Study of Effects of Contextual Targeting on News
Bias towards contextual targeting
Since pressure for enforcement of privacy regulations in the adtech industry heated up mid 2019, contextual targeting has been repeatedly discussed as an alternative to behavioral targeting. It seems clear that this discussions is influenced by the historical bias towards contextual targeting as something of the past, something dated and not as efficient as behavioral targeting.
Given the industry’s overwhelming focus on behavioral targeting the last eight years, this bias can come as no surprise. Not only are the players in the contextual space few, but the development of contextual targeting has not been a priority for the industry as a whole – ranging from the advertisers and their agencies, all the way through the tech suppliers to the publishers.
Fully transparent contextual targeting
Kobler has developed a special purpose buy side platform to enable what we call fully transparent contextual targeting. Transparency is a prerequisit for contextual advertising to evolve to the next level, as Kobler sees it. Contextual targeting, as opposed to behavioral targeting, is all about where the ad is shown – it is this surrounding context that should give the ad the halo effect. Without full transparency on every ad impression, there is no way to know which type of content actually achieves this goal or not, and optimization will have to be done in the dark.

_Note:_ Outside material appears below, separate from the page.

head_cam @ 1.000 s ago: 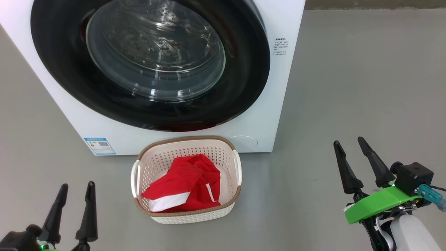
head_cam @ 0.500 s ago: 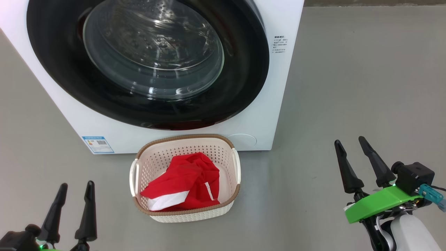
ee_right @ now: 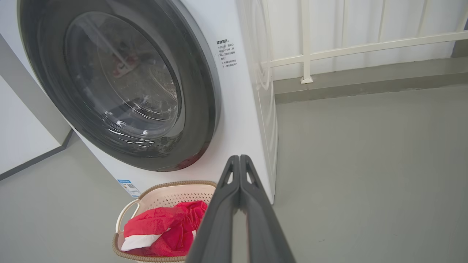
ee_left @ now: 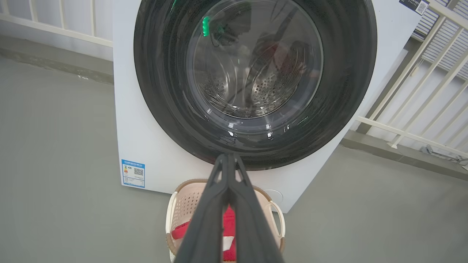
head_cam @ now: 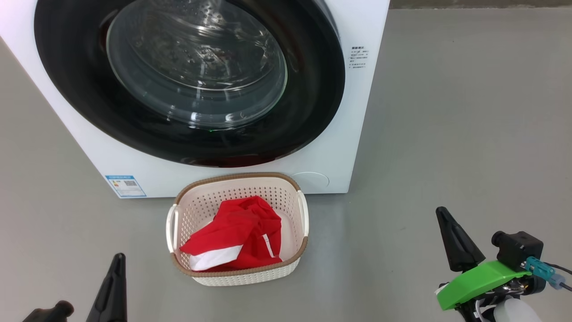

In order to shed some light on the discussion of contextual targeting as a viable alternative to behavioral targeting, Kobler would like to share some insights on our experience with contextual targeting this year.
Contextual targeting makes publishers more money
A recurring discussion this year has been how much behavioral targeting based on third-party data actually benefits the publishers. Several studies have been published, claiming a lift in prices for publishers ranging from 4 % to 60 %.
For Kobler it is clear that contextual targeting is more aligned with publishers’ core business model than behavioral targeting, given the fact that content is their unique asset. No other place than through the publisher’s inventory can these readers’ expressed interest be targeted in real-time.
Campaigns run on Kobler’s platform participate in real-time auctions competing with all types of targeting. Kobler is therefore in a unique position to isolate the effect that fully transparent contextual targeting has on advertisers’ willingness to pay for these ad impressions.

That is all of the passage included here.